I'd never go to somewhere like Gooncon, too high a possibility of meeting people who take everything on SA seriously in real life.

Do you ever get a sense of The Truman Show going to cons and meetups with people from the internet? I'd imagine it's really strange to find all these random people who know your name and a shit-ton of information about you at these events.


It's not weird (or at least it never was for me), because you know all those people too! The point of the article was that people "on the internet" are real people too.


I think shii's point was more about 'lurkers' showing up and trying to talk to you like they know you, even though they've never even communicated with you online or offline.


It's not really that different from going to tech meetups or events and meeting people you talk to on HN or Twitter. I guess you just have to accept the reality that if you spend a lot of time online, your persona exists as much on the Internet as it does in real life.


Was gooncon as horrifying in real life as it appeared to someone looking at the photos? I'm talking about the first one or two, I stopped reading SA just after that.

Thinking about it, weren't there only two? Didn't lowtax say something like, "let us never speak of this again"?


I went to the one in New Orleans, I forget which year it was but I think it was the 3rd one? Lowtax wasn't there, but I think a couple of the admins were.

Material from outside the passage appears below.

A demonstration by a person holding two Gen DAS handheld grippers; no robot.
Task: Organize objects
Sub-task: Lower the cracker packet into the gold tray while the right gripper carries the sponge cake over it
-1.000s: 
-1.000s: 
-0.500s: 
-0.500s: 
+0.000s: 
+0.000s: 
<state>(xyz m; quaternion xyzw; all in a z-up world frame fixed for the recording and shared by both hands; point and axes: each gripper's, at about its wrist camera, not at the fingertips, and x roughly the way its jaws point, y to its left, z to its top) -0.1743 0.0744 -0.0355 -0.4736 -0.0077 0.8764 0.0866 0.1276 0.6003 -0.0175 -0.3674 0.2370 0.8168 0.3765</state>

It was probably 90% super awkward nerds trying to "hilariously" ask my black friend (also an SA poster) if he stole radios for a living, and 10% people who were chill and fun to hang out with. The two groups separated pretty quickly. Although we did take one of the super awkward nerds under our wing, which was pretty fun.


I love this article and the stories it contains. I have the same distaste about the word "networking" and what it seems to imply these days, which I think has limited me a bit with making friends in certain circles (ex: entrepreneurship). I don't seem to have a problem with becoming friends from other online communities, though. Half of my "real life" friends are from offroading/truck communities where I've been mildly participating for only the past year.

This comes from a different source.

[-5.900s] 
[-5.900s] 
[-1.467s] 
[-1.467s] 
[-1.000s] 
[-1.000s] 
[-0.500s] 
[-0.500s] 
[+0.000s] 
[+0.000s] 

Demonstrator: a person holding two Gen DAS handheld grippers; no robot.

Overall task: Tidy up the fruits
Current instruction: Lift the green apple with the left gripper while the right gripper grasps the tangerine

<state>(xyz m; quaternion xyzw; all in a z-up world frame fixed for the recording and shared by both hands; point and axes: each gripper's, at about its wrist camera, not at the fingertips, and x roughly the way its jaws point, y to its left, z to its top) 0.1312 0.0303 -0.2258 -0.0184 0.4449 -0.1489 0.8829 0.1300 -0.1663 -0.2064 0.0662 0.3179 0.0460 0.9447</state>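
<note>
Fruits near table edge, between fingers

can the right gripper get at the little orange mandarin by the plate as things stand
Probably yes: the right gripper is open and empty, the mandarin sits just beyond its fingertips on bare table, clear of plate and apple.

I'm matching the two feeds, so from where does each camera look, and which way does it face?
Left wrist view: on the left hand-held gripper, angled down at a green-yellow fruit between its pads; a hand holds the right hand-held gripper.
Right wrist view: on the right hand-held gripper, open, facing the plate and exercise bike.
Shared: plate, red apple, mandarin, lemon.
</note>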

I think I'm hesitant about "networking" within the entrepreneurial community because of the "Maybe we can help eachother out" sorta thing mentioned by the author. It seems like networking in this way is merely for personal gain. As a result, I have exactly zero entrepreneurial-minded friends.

That being said, anybody want to be friends? Seriously.


Like I said in the article, I do! Email me and say hi. zaccohn@gmail.com


I met my husband on the internet, back in 1996, when it was considered unusual and weird to do so. We're about to celebrate our 11th wedding anniversary.

I met one of my very best friends and business partners online in '97. We talk nearly every single day and have worked closely together for years. We co-own a company together. - We've never actually met in person. We'll be doing that for the first time in 14 years next weekend.

I have other very close friends that have started as online friendships, as well.


I haven't found a big difference in the quality of friends met online vs in person.

What has been different is how well those friendships persist. Finishing school, changing jobs, moving to a new city or neighborhood, or simply changing schedules can put you out of touch with "real life" friends. But I can still log on to the same websites, and my online friends are still there. Such a change might even put me closer to them.


I've always enjoyed meeting my Net friends - starting in the 90's, when I still did business trips; I'd try to find somebody to take out to lunch on my company's dime. Ha.


I've met lots of people from online. Some networking events have their invite lists on Facebook. If so, I look up the people attending and message the ones I have the most in common with. It turns out that these people become the best friends I make at the meetups!


Most of my best friends I met through the internet, or through friends I met through the internet. Specifically, the internet introduced me to one largely internet-assembled social circle that did the rest.